ABOUT THIS TASK
Reading the data below, count the lines that carry the string "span". Give nothing but the count.
··· PROVIDED DATA ···
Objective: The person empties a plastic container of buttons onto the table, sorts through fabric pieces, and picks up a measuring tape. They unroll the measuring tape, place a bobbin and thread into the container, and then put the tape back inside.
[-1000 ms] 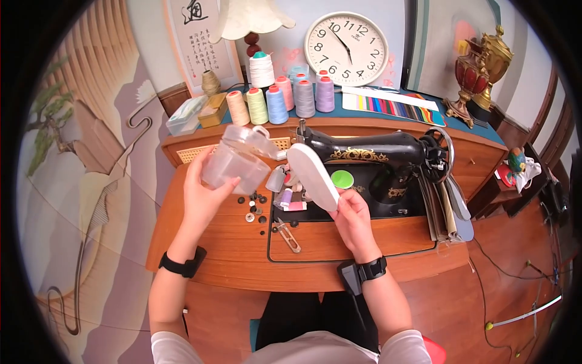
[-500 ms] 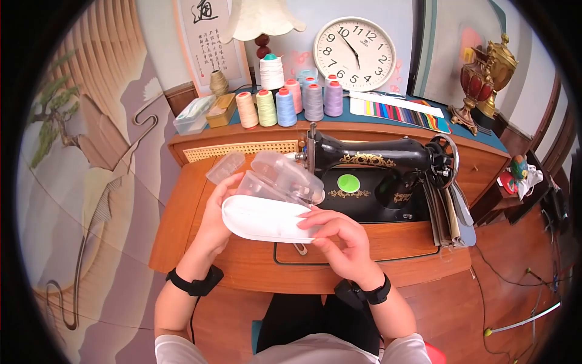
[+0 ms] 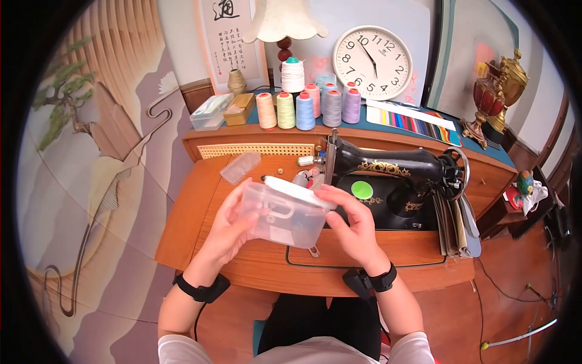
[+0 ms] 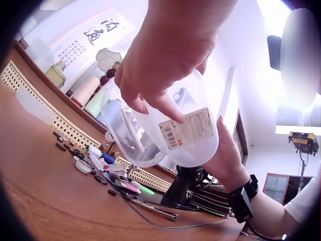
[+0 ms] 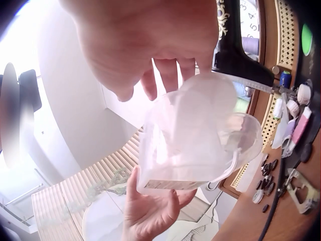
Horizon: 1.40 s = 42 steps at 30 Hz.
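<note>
Between both hands, above the wooden table, is a clear plastic box point(image 3: 285, 221) with a white lid point(image 3: 295, 191) along its upper side. The left hand point(image 3: 233, 227) grips the box's left end, thumb on the near wall. At the lid's right end, the right hand point(image 3: 353, 224) holds the edge with fingers above and thumb below. A printed label point(image 4: 187, 129) shows on the box in the left wrist view. Whether the lid is fully seated I cannot tell. A separate clear tray point(image 3: 241, 167) lies on the table behind the left hand.
A black sewing machine point(image 3: 388, 164) stands at the right, with a green disc point(image 3: 362, 190) on its bed. Buttons point(image 4: 75, 153), small items and a metal clip point(image 5: 302, 193) lie on the table. Thread cones point(image 3: 305, 111) stand on the back shelf.
The box and lid have turned from facing up to the lid lying along the top edge, with the box's side toward the head camera. Both hands have shifted their grip around them.
</note>
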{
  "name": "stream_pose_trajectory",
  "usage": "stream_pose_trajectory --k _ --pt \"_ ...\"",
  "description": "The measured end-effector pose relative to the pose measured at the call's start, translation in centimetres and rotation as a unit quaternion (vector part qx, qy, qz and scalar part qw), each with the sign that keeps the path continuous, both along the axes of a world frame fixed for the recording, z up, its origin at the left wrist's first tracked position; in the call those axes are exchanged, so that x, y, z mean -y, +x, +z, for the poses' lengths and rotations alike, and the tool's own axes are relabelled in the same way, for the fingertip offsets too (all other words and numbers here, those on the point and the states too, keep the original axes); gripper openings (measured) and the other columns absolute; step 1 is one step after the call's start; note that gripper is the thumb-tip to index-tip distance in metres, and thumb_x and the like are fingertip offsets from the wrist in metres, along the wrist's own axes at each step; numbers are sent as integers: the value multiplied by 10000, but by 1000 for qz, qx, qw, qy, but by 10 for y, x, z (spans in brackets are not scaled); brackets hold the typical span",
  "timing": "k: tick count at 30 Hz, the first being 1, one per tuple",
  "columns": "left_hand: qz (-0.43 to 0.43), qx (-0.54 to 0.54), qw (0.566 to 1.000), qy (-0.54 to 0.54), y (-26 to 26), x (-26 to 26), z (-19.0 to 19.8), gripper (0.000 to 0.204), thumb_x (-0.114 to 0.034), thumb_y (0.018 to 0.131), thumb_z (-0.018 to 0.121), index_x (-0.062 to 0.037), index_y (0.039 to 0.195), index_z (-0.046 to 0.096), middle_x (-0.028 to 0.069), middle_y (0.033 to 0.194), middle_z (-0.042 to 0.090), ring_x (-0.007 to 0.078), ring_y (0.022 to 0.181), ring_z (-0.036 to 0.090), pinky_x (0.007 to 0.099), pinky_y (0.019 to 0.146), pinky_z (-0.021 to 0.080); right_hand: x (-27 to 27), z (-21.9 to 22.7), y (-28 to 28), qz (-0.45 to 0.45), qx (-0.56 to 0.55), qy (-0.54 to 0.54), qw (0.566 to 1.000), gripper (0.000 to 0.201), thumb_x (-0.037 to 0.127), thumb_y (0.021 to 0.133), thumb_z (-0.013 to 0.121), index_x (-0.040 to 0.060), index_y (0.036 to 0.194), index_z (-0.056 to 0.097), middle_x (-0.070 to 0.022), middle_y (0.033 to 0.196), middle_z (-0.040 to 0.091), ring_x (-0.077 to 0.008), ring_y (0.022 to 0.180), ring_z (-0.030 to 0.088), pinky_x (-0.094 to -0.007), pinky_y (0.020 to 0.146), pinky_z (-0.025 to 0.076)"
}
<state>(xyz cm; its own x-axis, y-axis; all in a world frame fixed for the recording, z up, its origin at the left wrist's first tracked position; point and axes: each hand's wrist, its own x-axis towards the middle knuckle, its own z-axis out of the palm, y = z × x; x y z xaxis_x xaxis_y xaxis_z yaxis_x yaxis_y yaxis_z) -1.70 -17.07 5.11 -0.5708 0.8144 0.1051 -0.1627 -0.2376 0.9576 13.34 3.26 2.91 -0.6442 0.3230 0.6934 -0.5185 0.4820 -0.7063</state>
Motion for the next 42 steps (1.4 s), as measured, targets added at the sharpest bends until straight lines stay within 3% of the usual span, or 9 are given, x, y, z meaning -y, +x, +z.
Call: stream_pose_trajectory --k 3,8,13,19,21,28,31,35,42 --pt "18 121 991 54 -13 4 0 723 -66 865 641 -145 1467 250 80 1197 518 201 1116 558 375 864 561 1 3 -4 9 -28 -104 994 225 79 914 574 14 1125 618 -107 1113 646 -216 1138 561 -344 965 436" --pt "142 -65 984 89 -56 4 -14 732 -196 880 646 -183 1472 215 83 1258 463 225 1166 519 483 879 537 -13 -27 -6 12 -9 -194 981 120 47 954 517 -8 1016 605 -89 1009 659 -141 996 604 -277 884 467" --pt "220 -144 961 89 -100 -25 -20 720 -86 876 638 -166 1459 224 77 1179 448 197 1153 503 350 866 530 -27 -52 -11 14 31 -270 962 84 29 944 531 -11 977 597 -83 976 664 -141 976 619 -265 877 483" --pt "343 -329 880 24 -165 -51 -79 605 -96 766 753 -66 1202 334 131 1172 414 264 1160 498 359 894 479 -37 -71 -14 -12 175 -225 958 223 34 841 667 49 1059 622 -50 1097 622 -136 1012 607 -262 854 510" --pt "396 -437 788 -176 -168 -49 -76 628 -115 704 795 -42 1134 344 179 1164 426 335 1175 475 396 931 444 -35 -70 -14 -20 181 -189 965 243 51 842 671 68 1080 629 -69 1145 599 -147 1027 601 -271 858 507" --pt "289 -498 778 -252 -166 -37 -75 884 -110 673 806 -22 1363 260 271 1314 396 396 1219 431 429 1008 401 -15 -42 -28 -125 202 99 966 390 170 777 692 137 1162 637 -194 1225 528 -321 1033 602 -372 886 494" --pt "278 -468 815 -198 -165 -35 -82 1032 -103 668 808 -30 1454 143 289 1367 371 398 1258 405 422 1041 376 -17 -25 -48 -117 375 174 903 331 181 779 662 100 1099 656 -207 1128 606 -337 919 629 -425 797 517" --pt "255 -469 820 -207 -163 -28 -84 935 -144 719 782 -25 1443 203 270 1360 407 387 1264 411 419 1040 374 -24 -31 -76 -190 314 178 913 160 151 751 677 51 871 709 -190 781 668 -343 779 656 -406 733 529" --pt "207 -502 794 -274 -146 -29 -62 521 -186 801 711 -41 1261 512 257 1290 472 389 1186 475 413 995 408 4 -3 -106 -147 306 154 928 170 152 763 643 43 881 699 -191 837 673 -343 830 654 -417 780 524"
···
OUTPUT
2